La connaissance, au sens où nous venons de le préciser, guide des stratégies plus pertinentes, ainsi que des hypothèses de recherche mieux informées, que celles qui peuvent être élaborées lorsqu’on navigue à vue. L’Union européenne et ses États membres ont donc une responsabilité internationale à cet égard. Nous sommes convaincus que par ses fondements historiques, sa connaissance de l’intérieur de terrains géographiques très étendus, son réseau diplomatique, de chercheurs et d’enseignants, l’Union européenne, et a fortiori l’Europe, ont un rôle décisif à jouer dans les années et décennies qui viennent… Qu’elle s’en empare ! Pour le meilleur.

Pr Dominique Kerouedan
Chaire Savoirs contre pauvreté (2012-2013)

 

 

[1] L’exil, Les Tusculanes XXXVII. Pléiade, p. 400

[2] Cité par Y-C. Zarka, dans Refonder le cosmopolitisme, éditions PUF, p. 36 (extrait de la Métaphysique des mœurs, Doctrine du droit, I, 2, paragraphe 12)

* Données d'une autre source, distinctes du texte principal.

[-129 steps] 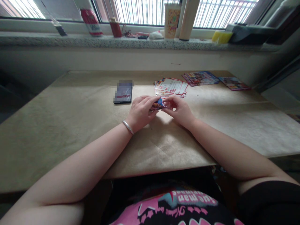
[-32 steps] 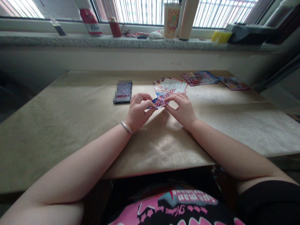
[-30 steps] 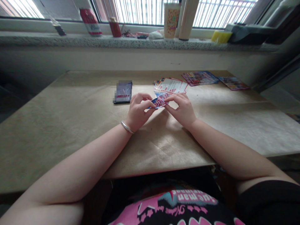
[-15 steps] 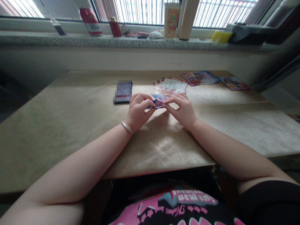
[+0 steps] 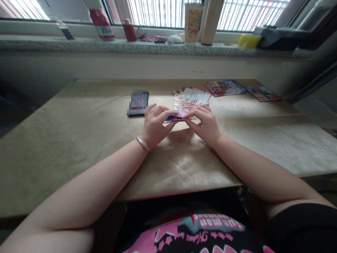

[3] D. Kerouedan. La demande d’asile dans le contexte de l’état d’urgence sanitaire en période d’épidémie de Covid-19 en France, Alternatives Humanitaires, le 20 juin 2020.
http://alternatives-humanitaires.org/fr/2020/06/17/la-demande-dasile-dans-le-contexte-de-letat-durgence-sanitaire-en-periode-depidemie-de-covid-19-en-france/

[4] https://www.crisisgroup.org/

[5] https://healthcareindanger.org/fr/

[6] https://ec.europa.eu/echo/index_fr

[7] G. Borradori. Philosophy in a time of Terror. Dialogues with Jürgen Habermas and Jacques Derrida. The University of Chicago Press, 2003. p. 94

[8] G. Borradori. Philosophy in a time of Terror. Dialogues with Jürgen Habermas and Jacques Derrida. The University of Chicago Press, 2003. p. 97 et 101

[9] D. Kerouedan. La pandémie de Covid-19 : les enjeux et les solutions se situent bien au-delà de l’épidémiologie et de la santé publique. RAMSES. Publication de l’Institut français des relations internationales (IFRI), à paraître en septembre 2020.